I wasn’t too worried he’d mess up Star Wars that way, and he didn’t. I imagine this is in large part because unlike on Trek he was on a leash this time and wasn’t in charge. Disney and Lucasfilm were. But the very fact that Disney and Lucasfilm hired such an unimaginative hack as Abrams in the first place certainly doesn’t inspire confidence in what they have planned for the future.
Wow, this is the best piece I’ve read on The Force Awakens–by quite some distance. Of course, it helped that you referenced some of my favorite articles on the original. 🙂 But well done, sir! Indeed, the snake is eating its own tail. And it’s a damn shame.
Do you mind if I ask how long this took you to write?
Mike
Mike –
I’m glad you liked it. From you, that’s high praise indeed!
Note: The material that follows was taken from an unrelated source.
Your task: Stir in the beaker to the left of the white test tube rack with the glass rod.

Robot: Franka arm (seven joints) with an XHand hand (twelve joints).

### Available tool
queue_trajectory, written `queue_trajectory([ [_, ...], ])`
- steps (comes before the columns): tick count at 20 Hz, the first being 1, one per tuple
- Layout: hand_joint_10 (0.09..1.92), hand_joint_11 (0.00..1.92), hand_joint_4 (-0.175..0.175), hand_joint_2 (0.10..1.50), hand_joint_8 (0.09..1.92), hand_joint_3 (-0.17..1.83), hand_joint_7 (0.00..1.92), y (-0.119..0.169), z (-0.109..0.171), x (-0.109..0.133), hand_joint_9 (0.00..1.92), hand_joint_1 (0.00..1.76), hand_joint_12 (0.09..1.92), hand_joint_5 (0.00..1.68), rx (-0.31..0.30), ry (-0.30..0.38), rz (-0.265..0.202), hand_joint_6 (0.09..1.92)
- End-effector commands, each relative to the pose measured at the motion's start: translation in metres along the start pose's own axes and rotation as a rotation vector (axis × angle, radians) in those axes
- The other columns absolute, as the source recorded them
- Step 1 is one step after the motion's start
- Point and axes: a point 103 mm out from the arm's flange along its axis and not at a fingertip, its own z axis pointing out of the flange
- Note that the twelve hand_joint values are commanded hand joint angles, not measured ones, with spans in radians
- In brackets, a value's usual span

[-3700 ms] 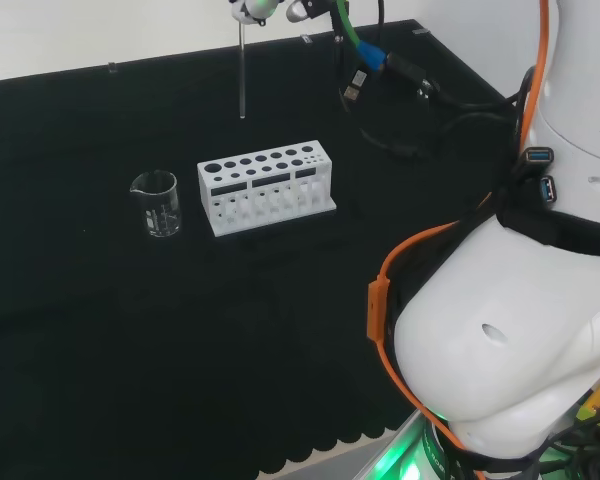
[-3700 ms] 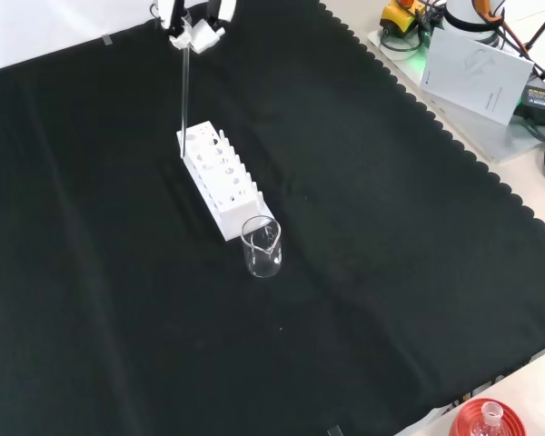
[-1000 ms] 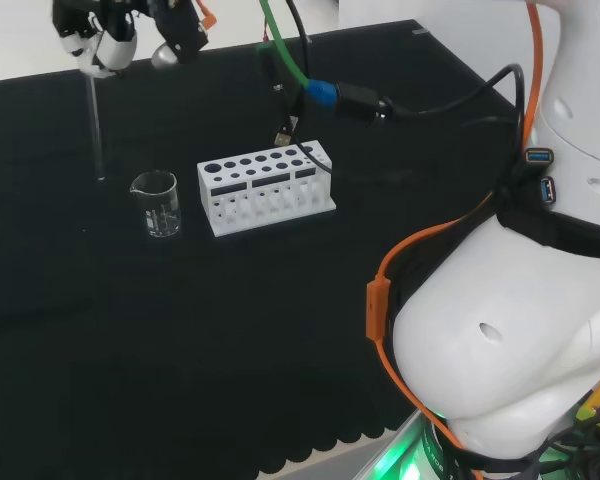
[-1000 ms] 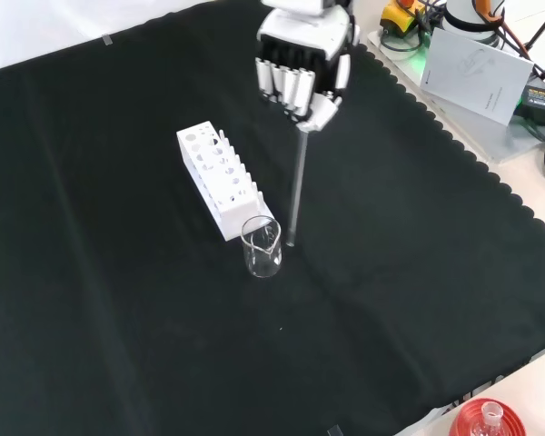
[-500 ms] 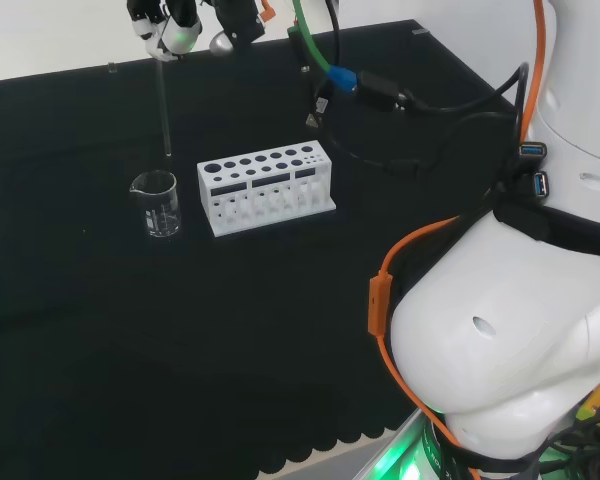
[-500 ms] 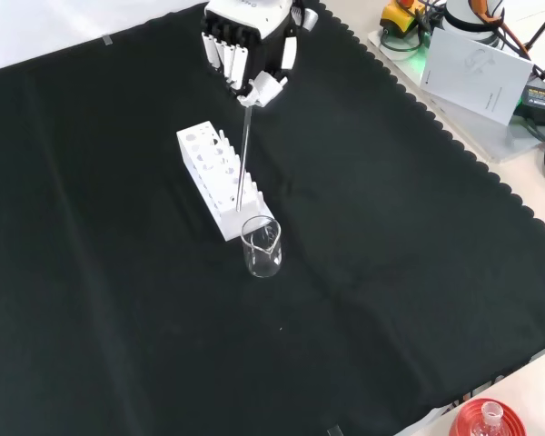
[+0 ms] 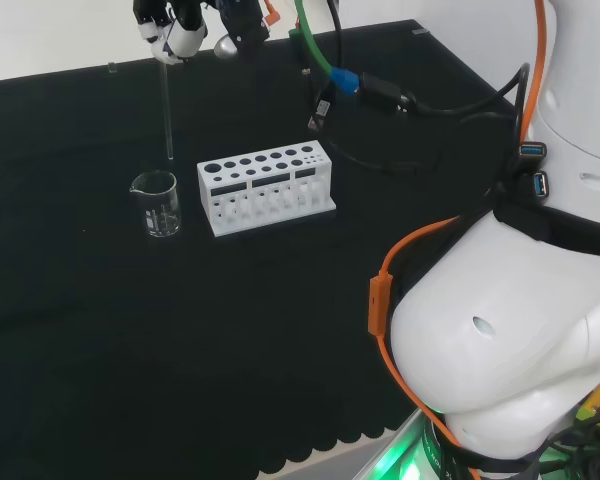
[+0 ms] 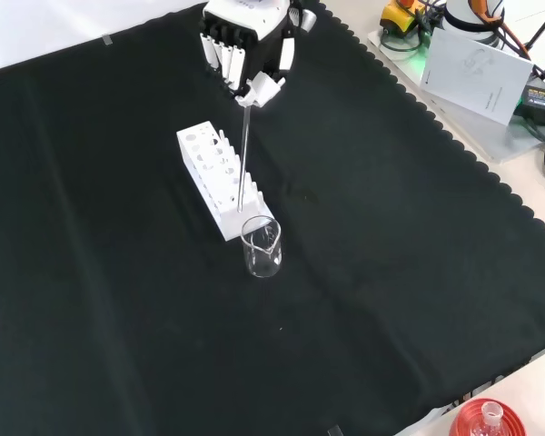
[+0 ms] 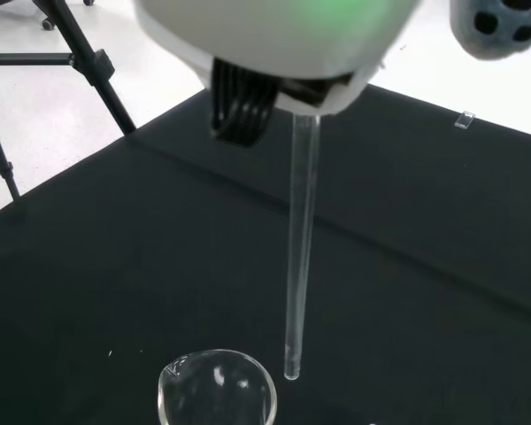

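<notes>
we see the black and white robot hand [image 8: 245, 50] with fingers curled on the top of the clear glass rod [image 8: 244, 150], which hangs upright, tip above and just off the rim of the small clear glass beaker [image 7: 157, 203]. the beaker sits just left of the white test tube rack [image 7: 267, 186] in the head view. we judge a descent now could clip the rim and tip the beaker, or the rod could snag the rack. open black-cloth counter [image 8: 391, 272] surrounds both, edges well apart.
</notes>
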Motion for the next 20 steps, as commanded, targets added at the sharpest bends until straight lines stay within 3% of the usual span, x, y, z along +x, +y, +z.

I wrote it over the weekend. At first I was just going to focus on Collins, Gordon, and Wood. My angle was to be, “What did early scholarly critics think of Star Wars?” This being an intellectual history blog, that seemed a suitable theme. But then I saw The Force Awakens on Thursday and realized I could connect what those three said about how Lucas crafted his narrative and apply it to the way Abrams crafted his. The parallels are, at least to me, pretty obvious. And, of course, I’m not the only one who has taken Abrams to task for it. As I said in my previous comment, I like the movie. But it could have been so much more. Though I doubt it could have been Star Wars. No movie can.
VM
Thanks for this post! Your piece really helped my thinking about “The Force Awakens” and its, as you put it, imitation of the first “Star Wars” films. I don’t have much to add, but really great stuff here!